AMY GOODMAN: When we had the psychologists on, two of the 10 people who ran this task force for the American Psychological Association, nine of them voting members, six of them military, Nina Thomas, psychologist based in New York who was a part of that, said, though she knew about the military connection, she didn’t realize how involved some of the members were in this presidential task force, who was making their recommendation to the APA, how involved they were in the SERE program and in the interrogations.
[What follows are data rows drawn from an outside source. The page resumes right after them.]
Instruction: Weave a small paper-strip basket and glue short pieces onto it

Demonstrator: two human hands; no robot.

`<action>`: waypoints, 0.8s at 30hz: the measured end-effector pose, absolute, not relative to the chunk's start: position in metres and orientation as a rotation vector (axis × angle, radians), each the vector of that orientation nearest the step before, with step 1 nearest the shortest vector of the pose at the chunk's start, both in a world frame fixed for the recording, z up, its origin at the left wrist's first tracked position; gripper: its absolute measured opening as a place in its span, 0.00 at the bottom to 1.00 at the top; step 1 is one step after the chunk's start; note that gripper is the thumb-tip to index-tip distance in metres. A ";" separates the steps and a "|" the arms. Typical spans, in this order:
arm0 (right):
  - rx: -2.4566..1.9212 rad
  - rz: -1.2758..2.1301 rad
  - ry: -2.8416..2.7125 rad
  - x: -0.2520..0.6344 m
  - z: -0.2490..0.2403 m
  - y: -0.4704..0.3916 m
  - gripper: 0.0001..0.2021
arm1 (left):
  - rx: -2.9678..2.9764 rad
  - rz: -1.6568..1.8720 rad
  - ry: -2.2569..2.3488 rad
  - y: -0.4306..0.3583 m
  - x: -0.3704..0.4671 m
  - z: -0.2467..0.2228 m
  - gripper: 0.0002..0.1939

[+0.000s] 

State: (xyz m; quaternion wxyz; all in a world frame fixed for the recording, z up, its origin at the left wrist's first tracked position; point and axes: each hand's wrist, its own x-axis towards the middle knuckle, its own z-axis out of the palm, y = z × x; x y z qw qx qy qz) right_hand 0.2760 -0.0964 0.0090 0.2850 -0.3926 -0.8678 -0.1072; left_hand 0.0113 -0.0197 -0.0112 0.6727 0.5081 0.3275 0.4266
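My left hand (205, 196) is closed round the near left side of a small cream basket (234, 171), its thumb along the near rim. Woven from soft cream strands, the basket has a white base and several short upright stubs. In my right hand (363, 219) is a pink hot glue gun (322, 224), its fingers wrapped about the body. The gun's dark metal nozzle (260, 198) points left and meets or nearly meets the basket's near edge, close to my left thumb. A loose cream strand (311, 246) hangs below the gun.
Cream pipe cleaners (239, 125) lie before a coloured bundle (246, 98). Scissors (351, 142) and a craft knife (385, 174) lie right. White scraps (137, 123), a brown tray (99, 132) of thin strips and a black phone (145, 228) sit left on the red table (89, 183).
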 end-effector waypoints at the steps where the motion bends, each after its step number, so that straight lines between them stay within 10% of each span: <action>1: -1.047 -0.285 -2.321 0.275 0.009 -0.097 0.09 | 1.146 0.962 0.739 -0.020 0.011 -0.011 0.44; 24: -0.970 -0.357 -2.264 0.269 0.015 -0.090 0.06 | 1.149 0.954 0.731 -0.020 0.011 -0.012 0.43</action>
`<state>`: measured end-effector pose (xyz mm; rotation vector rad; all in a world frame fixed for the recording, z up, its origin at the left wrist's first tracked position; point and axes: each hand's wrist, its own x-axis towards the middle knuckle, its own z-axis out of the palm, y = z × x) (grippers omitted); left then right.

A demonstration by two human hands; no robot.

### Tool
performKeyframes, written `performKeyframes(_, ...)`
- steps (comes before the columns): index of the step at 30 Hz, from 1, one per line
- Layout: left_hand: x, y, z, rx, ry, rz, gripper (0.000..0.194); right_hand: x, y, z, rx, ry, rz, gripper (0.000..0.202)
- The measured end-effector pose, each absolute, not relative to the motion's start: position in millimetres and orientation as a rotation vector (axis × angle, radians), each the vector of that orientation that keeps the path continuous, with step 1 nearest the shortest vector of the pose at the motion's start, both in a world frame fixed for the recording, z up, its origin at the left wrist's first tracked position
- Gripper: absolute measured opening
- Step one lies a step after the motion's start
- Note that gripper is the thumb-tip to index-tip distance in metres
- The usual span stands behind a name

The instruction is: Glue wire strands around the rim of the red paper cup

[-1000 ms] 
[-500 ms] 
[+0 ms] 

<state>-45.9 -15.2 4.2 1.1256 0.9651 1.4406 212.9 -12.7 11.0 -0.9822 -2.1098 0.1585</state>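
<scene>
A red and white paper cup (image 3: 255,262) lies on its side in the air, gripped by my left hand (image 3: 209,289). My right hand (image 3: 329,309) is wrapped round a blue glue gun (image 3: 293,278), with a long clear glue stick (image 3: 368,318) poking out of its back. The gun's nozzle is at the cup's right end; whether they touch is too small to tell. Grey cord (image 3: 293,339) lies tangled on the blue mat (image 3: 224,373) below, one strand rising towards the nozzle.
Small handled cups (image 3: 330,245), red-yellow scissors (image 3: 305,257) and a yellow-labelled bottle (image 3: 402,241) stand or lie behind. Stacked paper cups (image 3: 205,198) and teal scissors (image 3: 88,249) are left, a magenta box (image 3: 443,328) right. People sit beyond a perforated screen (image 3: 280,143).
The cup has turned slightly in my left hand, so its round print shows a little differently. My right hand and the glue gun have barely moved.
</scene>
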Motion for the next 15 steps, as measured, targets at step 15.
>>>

Among those she talked about was Colonel Morgan Banks.

MARK BENJAMIN: That’s right. Morgan Banks is a guy who’s affiliated with the Special Operations Command’s Psychological Directorate, so these are the top psychologists associated with the special operations units in the military. What we learned last month, the Department of Defense inspector general declassified a report that showed that that department, the Special Operations Command’s Psychological Applications Directorate, early in the war came up with a plan specifically to do this. In other words, when I say "this," I mean take these training tactics, these brutal mock interrogations, and flip them around into real interrogation techniques. Because this guy, Morgan Banks, was in charge of that portion of Special Operations, it certainly seems to strongly suggest — it doesn’t say Morgan Banks by name, but it says his organization did this. So if you’ve got a guy who is involved and who is part of the original planning to turn these techniques into real interrogation tactics and then he’s sitting on a task force at the American Psychological Association drawing up ethics guidelines that say that can be done, I think that’s raising some real alarm bells among psychologists.

AMY GOODMAN: Well, we’ll certainly continue to follow this issue. The APA meeting, the American Psychological Association meeting, annual conference, will be taking place in San Francisco in mid-August. I know that there are many who are withholding their dues, many psychologists, some have quit over this. We’ll continue to follow this, as some new exposes are expected to come out in the next few weeks.

And I thank you, Mark Benjamin, for joining us. Mark Benjamin, national correspondent at Salon.com.

Mark, finally, on Friday, I went over to Yeshiva University here in New York, which had a 50th anniversary conference called "War, Torture and Terror: The Role of Psychology." Michael Gelles spoke. He was one of those members on that task force at the APA. He defended the position of the psychologists’ involvement in military interrogations. Afterwards, a number of psychologists seriously questioned him from the audience.

MARK BENJAMIN: Yes, and the argument from people like Gelles, who did sit on this panel, is that having a psychologist in the room or near the room when there’s an interrogation going on, it allows that psychologist to be sort of like a safety officer. In other words, let’s at least have psychologists nearby, so they can set some limits. The flip side of that, of course, is that psychologists are — as medical professionals, they know how to push people’s buttons. And there are interrogation transcripts, including this guy, the 20th hijacker Qahtani, that show psychologists at Guantanamo telling interrogators this is how you crank up the pressure, not acting as safety officers during interrogations, but as telling interrogators essentially how to be more coercive. And that’s at the crux of the matter.

AMY GOODMAN: Mark Benjamin of Salon.com. We will link to his piece at democracynow.org, as well as our previous discussion with the psychologists involved with this advisory group that recommended that psychologists can continue with these military interrogations.